In de CAO Beroepsgoederenvervoer over de weg zijn afspraken gemaakt over het verbeteren van de arbeidsomstandigheden van chauffeurs bij het werken met rolcontainers. Naar aanleiding van deze afspraken en met behulp van MDIEU-subsidie is onderzoek gedaan naar de fysieke belasting van rolcontainers. Doel is om uiteindelijk te komen tot concrete en werkbare oplossingen die zorgen voor verminderingen van de fysieke belasting van werken met rolcontainers. St vd Brink heeft meegewerkt aan het dit onderzoek, onder meer via en duw- en trekmetingen en door deelname aan ronde tafel sessies. 

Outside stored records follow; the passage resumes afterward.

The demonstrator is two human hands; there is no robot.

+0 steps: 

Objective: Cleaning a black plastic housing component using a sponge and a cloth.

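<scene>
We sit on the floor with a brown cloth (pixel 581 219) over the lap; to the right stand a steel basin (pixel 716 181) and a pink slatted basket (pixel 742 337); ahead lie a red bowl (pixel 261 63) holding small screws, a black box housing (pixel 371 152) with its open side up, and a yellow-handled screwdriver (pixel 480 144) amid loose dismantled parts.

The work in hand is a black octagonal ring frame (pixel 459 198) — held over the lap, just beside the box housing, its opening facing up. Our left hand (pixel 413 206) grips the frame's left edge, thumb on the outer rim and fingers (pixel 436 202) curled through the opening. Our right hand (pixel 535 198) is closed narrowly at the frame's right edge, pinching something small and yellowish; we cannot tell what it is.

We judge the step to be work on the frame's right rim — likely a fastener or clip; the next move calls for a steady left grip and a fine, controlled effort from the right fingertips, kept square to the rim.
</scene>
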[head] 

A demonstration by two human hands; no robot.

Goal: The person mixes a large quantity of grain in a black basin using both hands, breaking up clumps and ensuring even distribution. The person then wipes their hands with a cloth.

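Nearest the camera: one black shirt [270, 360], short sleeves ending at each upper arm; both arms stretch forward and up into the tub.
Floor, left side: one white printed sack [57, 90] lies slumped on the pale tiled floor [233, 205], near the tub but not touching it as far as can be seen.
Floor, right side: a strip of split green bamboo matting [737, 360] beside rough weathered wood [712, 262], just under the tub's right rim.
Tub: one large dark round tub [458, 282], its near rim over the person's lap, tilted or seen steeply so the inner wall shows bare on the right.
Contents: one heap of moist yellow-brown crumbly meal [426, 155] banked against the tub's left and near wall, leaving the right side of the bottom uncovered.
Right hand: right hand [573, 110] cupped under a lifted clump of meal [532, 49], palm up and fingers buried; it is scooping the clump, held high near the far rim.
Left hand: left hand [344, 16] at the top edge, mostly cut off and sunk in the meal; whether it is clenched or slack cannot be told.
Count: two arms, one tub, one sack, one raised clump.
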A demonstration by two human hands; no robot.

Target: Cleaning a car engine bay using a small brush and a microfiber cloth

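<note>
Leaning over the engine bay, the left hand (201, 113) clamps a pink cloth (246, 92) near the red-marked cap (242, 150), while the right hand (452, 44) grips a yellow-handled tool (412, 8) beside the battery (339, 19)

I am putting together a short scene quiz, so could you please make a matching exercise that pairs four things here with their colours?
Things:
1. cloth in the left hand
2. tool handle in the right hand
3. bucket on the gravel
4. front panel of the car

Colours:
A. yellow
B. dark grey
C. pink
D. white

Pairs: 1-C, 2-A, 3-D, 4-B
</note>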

De belangrijkste conclusie van het onderzoek is dat er niet één ‘quick fix’ is. Het is een ‘wicked problem’, volgens Karin. Zo is niet alleen de kwaliteit en het onderhoud van de rolcontainers van belang, of de techniek waarmee de chauffeur de rolcontainer trekt. Maar ook de inrichting van de publieke ruimte speelt mee. Laad- en losplaatsen zijn vaak ver weg, of de straatstenen zijn onhandig waardoor de rolcontainer blijft steken. Een belemmering is ook dat sommige hulpmiddelen, zoals de Movexx (elektrische trekhulp), er wel zijn, maar niet gebruikt worden. Bijvoorbeeld omdat het tijd kost voor de chauffeur. Een ander knelpunt is dat een rolcontainer meestal niet door één partij wordt gebruikt wordt, maar door meerdere partijen. Daardoor is het onduidelijk wie verantwoordelijk is voor de kwaliteit en het onderhoud van de rolcontainer. 
Om dit op te lossen zijn er afspraken in de hele keten nodig. Denk hierbij aan afspraken over het onderhoud van de rolcontainers en over de laad- en losplaatsen. Er moet volgens Karin gedacht worden in kleine stapjes. Sommige afspraken kunnen tussen de transporteur en de klant gemaakt worden. Voor de meeste afspraken is echter medewerking vanuit de sector of ketenpartners nodig.

Inmiddels is er naar aanleiding van het onderzoek door STL een “Actieplan horeca- en winkeldistributie” opgesteld, dat bestaat uit vier elementen: het opstellen van kaders en richtlijnen en de eventuele vastlegging hiervan, gespreksvoering over het verbeteren van de arbeidsomstandigheden, het stimuleren van aanschaf en gebruik van hulpmiddelen en ondersteunen bij de implementatie en een bewustwordingscampagne. Tegelijkertijd wordt gewerkt aan het opnemen van de kaders en richtlijnen in de arbocatalogus T&L.